He asked. ‘Did you have a mystical experience ever?’

‘I suppose so. Isn’t that what religion is?’

‘I don’t mean that stuff!’ With his cigar, he indicated the illuminated stone outside. ‘A genuine self-achieved insight, such as Ouspenski achieved.’

‘I never heard of him.’

‘He was a Russian philosopher.’

‘I never heard of him.’

Already he was forgetting what he had seen and learned.

As he nursed his head and tried to understand what was inside it, she began to chatter, tongue delicate against teeth and lips redeeming the nonsense.

‘I’ll go back to Milano in the autumn, in September when it’s not so hot. They’re not good Catholics here in Metz. Are you a good Catholic? The French priests — ugh, I don’t like them, the way they look at you! Sometimes I hardly seem to believe any more... Do you believe in God any more, Signor?’

He turned and looked painfully at her orange eyes, trying to see what she was really saying. She was very boring, this girl, and without alternative.

‘If you are really interested, I believe we each have gods within us, and we must follow those.’ His father had said the same.

‘That’s stupid! Those gods would just be reflections of ourselves and we should be indulging in egotism to worship them.’

He was surprised by her answer. Neither his Italian nor his theology was good enough for him to reply as he would have liked. He said briefly, ‘And your god — he is just an externalisation of egotism. Better to keep it inside!’

‘What terrible, wicked blasphemy for a Catholic to utter!’

‘You little idiot, I’m no Catholic! I’m a Communist! I’ve never seen any sign of your God marching about the world. He’s a capitalist invention!’

‘Then you are indeed sick!’

Angrily laughing, he grabbed her wrist and pulled her towards him. As she struggled, he shouted, ‘Let’s make a little investigation!’

She brought her skull forward and struck him on the nose. His head turned cathedral-size on the instant, flooded with pain. He hardly realised she had broken from his grip and was running across the square, leaving the Banshee’s passenger door swinging open.

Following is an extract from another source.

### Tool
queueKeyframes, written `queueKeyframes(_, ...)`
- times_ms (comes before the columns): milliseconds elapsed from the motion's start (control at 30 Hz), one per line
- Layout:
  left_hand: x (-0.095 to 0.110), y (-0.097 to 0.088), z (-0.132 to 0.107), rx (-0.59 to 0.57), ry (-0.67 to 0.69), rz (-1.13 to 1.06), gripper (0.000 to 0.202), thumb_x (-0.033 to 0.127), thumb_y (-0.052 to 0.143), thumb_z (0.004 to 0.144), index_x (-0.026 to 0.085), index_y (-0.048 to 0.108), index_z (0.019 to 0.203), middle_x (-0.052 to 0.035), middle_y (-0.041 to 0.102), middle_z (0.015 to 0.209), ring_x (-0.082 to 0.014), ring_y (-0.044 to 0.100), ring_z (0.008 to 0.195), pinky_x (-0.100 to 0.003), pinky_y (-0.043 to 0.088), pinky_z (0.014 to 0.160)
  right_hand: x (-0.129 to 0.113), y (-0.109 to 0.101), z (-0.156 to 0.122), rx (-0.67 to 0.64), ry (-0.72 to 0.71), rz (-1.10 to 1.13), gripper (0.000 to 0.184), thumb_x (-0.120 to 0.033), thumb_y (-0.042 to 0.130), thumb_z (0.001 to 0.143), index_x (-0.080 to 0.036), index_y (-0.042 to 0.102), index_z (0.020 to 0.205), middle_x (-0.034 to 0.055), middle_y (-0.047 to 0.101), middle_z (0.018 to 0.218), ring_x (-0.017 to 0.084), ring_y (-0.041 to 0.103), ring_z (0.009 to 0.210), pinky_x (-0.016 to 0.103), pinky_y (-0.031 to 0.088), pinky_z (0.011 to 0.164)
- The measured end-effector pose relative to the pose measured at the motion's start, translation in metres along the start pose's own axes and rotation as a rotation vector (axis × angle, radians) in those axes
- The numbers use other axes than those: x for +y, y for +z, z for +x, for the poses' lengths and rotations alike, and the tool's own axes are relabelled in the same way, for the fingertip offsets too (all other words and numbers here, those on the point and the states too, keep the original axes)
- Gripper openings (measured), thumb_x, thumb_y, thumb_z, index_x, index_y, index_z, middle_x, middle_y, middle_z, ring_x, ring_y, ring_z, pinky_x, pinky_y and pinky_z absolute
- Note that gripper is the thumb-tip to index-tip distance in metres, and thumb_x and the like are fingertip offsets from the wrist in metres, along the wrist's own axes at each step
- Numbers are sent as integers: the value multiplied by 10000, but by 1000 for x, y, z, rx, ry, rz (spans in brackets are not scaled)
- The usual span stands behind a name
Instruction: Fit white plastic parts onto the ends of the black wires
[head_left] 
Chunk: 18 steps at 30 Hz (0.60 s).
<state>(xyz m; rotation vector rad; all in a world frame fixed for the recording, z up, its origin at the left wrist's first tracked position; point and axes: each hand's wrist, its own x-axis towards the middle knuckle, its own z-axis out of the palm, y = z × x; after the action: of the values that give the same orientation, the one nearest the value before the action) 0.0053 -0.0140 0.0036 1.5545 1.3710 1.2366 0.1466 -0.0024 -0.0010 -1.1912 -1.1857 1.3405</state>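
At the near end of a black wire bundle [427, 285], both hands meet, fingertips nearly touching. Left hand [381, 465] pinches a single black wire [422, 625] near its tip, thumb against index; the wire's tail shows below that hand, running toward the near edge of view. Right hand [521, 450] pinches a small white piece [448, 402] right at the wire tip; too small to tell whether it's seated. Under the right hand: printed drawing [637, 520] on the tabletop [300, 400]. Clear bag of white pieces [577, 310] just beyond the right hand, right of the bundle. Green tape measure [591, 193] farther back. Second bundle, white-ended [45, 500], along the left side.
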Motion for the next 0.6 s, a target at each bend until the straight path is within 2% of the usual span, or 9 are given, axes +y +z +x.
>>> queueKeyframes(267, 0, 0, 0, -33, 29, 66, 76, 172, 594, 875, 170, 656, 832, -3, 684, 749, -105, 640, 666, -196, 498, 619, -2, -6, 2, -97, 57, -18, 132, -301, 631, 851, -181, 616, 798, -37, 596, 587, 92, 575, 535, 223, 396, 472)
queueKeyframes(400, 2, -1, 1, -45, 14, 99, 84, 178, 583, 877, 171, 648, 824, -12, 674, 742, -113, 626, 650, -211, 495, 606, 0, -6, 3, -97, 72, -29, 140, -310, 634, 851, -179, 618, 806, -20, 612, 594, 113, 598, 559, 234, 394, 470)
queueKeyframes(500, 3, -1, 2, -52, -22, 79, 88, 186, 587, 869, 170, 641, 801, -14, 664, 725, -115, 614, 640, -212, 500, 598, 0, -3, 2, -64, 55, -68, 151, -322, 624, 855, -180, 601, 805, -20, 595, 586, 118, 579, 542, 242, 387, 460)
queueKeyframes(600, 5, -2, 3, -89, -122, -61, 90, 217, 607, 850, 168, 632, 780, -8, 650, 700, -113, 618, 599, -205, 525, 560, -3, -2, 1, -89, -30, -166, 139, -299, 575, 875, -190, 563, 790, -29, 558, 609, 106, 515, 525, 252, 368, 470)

After a minute or two, Charteris locked the car door, climbed out, and made his way across to the hotel. The door was barred; Madame would be in bed, dreaming dreams of locked chests. Looking through the window into the bar, he saw that M’sieur still sat at his special table, drinking wine with his crony. Madame’s dog sprawled by the radiator, still restlessly changing its position. The eternal recurrence of this evening, a morgue of life.

The enchanter Charteris tapped on the window to break their spell of sleeping wake.

After a minute or two, M’sieur unlocked the door from inside and appeared in his shirtsleeves. He stroked his tiny puff of beard and nodded to himself; as if something significant had been confirmed.

‘You were fortunate I was still up, M’sieur! Madame my wife does not like to be disturbed when once she has locked and barred the premises. My friend and I were just fighting some of our old campaigns before bed.’

‘Perhaps I have been doing the same thing.’

‘You’re too young! Not the pesky Arabs, the Bosche, boy, the Bosche! This very town was once under Bosche rule, you know!’

He went up to his room. It was filled with noise. As he walked over to the window and looked out, he saw that a lock gate on the dry canal had been opened. The bed of it was full of rushing water, coursing over the car body and other rubbish, slowly moving them downstream. All the long night, Charteris slept uneasily to the noise of the purging water.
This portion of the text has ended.